Separation of variables

Used for first-order differential equations of the form $\frac{d y}{d x} = f (x) g (y)$
Rearrange to isolate $y$ -terms with $d y$ and $x$ -terms with $d x$
Integrate both sides to solve

Applying initial conditions

Substitute given $(x, y)$ values after integrating to solve for the constant $C$
Plug $C$ back into the general solution for the particular solution

Example 1: $\frac{d y}{d x} = e^{x - y}$ , $y (0) = ln (5)$

Separate: $e^{y} d y = e^{x} d x$
Integrate: $e^{y} = e^{x} + C$
Apply initial condition: $C = 4$
Solution: $y = ln (e^{x} + 4)$

Example 2: $\frac{d y}{d x} = y + y x^{2}$

Factor: $y (1 + x^{2})$
Separate: $\frac{1}{y} d y = (1 + x^{2}) d x$
Integrate: $ln ∣ y ∣ = x + \frac{x ^{3}}{3} + C$
General solution: $y = C e^{x + x^{3} /3}$

Example 3: $\frac{d y}{d x} = x y^{2}$ , $y (0) = 1$

Separate: $\frac{1}{y ^{2}} d y = x d x$
Integrate: $- \frac{1}{y} = \frac{x ^{2}}{2} + C$
Apply initial condition: $C = - 1$
Solution: $y = - \frac{2}{x ^{2} - 2}$

Example 4: $\frac{d y}{d x} = y + 1$ , $y (2) = 0$

Separate: $\frac{1}{y + 1} d y = d x$
Integrate: $ln (y + 1) = x + C$
Apply initial condition: $C = - 2$
Solution: $y = e^{x - 2} - 1$

Example 5: $\frac{d y}{d t} = \frac{2 t + 1}{y}$ , $y (0) = 2$

Separate: $y d y = (2 t + 1) d t$
Integrate: $\frac{y ^{2}}{2} = t^{2} + t + C$
Apply initial condition: $C = 2$
Solution: $y = 2 t^{2} + 2 t + 4$
At $t = 1$ : $y = 22$

Tangent line approximation and concavity

Tangent line at $(x_{0}, y_{0})$ : $y - y_{0} = f^{'} (x_{0}) (x - x_{0})$
If $f^{''} (x) < 0$ , function is concave down
- Tangent line overestimates function near $x_{0}$

Example 6: $\frac{d y}{d x} = π cos (π x) y$ , $f (1) = 4$

Tangent line at $(1, 4)$ : $y - 4 = - 2 π (x - 1)$
Approximate $f (0.9)$ : $f (0.9) \approx 0.2 π + 4$
Concavity: $f^{''} (x) < 0$ implies tangent overestimates $f (0.9)$
Separate: $\frac{1}{y} d y = π cos (π x) d x$
Integrate: $2 y^{1/2} = sin (π x) + C$
Apply initial condition: $C = 4$
Solution: $y = (\frac{1}{2} sin (π x) + 2)^{2}$

Separation of variables

What you’ll learn:

How to solve first-order differential equations using separation of variables
How to apply initial conditions to find a particular solution

So far, you’ve seen differential equations like

$\frac{d y}{d x} = 2 x$

which you can solve by integrating both sides with respect to $x$ . When the right-hand side depends on both $x$ and $y$ , a common method is separation of variables.

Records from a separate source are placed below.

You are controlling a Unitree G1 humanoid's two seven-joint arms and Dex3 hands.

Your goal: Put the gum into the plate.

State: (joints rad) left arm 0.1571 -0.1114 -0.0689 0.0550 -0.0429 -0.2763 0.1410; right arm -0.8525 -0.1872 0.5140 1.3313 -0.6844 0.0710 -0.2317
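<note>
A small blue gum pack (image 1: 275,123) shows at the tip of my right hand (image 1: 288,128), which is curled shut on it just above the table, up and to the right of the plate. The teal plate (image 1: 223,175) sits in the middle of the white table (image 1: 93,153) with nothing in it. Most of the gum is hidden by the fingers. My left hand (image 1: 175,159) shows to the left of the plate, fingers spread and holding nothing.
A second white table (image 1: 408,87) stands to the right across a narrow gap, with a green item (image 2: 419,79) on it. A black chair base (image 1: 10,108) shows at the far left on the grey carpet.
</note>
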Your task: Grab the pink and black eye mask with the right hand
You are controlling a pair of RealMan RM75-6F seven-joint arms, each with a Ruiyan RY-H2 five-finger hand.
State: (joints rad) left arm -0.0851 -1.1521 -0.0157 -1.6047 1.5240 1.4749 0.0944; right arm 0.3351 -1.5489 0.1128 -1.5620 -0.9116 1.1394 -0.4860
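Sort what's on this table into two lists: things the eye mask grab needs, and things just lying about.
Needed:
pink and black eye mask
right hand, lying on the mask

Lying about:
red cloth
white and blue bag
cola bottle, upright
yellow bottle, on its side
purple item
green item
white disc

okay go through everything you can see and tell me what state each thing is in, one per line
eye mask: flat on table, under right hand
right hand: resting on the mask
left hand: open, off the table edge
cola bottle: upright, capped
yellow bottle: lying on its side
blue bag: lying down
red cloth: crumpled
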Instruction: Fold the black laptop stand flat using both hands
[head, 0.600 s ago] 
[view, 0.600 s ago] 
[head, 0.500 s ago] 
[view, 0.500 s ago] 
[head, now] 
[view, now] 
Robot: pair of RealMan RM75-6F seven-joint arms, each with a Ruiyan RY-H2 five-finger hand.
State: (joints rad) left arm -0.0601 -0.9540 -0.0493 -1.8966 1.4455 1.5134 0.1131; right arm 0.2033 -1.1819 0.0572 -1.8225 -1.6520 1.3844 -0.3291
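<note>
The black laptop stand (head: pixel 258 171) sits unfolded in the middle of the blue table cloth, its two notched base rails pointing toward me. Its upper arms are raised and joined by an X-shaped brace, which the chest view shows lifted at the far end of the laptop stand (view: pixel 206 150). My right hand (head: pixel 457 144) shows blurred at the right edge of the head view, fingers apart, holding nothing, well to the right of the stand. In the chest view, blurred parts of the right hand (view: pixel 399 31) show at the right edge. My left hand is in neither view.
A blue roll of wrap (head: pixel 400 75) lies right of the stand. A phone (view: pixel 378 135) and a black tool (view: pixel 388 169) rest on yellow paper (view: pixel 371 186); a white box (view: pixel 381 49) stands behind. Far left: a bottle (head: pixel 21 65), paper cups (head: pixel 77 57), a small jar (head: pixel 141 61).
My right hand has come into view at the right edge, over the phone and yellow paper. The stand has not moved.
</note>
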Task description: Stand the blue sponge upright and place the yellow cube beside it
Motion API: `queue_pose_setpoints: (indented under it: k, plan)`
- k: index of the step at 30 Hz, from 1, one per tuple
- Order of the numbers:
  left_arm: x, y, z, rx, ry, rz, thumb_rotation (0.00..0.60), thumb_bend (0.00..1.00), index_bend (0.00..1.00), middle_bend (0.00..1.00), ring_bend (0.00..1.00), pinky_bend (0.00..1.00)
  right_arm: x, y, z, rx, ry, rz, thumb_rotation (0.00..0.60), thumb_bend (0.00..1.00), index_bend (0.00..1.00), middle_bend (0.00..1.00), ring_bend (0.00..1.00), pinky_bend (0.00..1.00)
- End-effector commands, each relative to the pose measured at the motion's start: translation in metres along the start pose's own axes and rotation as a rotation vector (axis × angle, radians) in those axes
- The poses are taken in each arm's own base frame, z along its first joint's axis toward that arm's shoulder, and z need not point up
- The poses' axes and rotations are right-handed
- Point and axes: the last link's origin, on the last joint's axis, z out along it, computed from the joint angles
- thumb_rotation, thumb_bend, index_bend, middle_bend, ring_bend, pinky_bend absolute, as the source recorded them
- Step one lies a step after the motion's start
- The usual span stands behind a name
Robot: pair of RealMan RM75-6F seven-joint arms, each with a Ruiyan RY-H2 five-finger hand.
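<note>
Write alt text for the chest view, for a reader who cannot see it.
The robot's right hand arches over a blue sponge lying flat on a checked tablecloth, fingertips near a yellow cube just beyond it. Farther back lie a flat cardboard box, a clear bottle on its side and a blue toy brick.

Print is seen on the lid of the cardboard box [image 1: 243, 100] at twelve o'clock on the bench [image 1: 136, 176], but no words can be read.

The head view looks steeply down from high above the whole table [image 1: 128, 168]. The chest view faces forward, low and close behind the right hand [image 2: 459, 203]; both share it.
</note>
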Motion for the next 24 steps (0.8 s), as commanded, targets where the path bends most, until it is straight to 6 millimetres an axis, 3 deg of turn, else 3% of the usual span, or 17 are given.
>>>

The idea is to rewrite the equation so that:

all $y$ -terms (and $d y$ ) are on one side
all $x$ -terms (and $d x$ ) are on the other side

This works when the differential equation can be written in the form

$\frac{d y}{d x} = f (x) \cdot g (y)$

If you can’t rewrite it as a product of a function of $x$ and a function of $y$ , then separation of variables won’t apply.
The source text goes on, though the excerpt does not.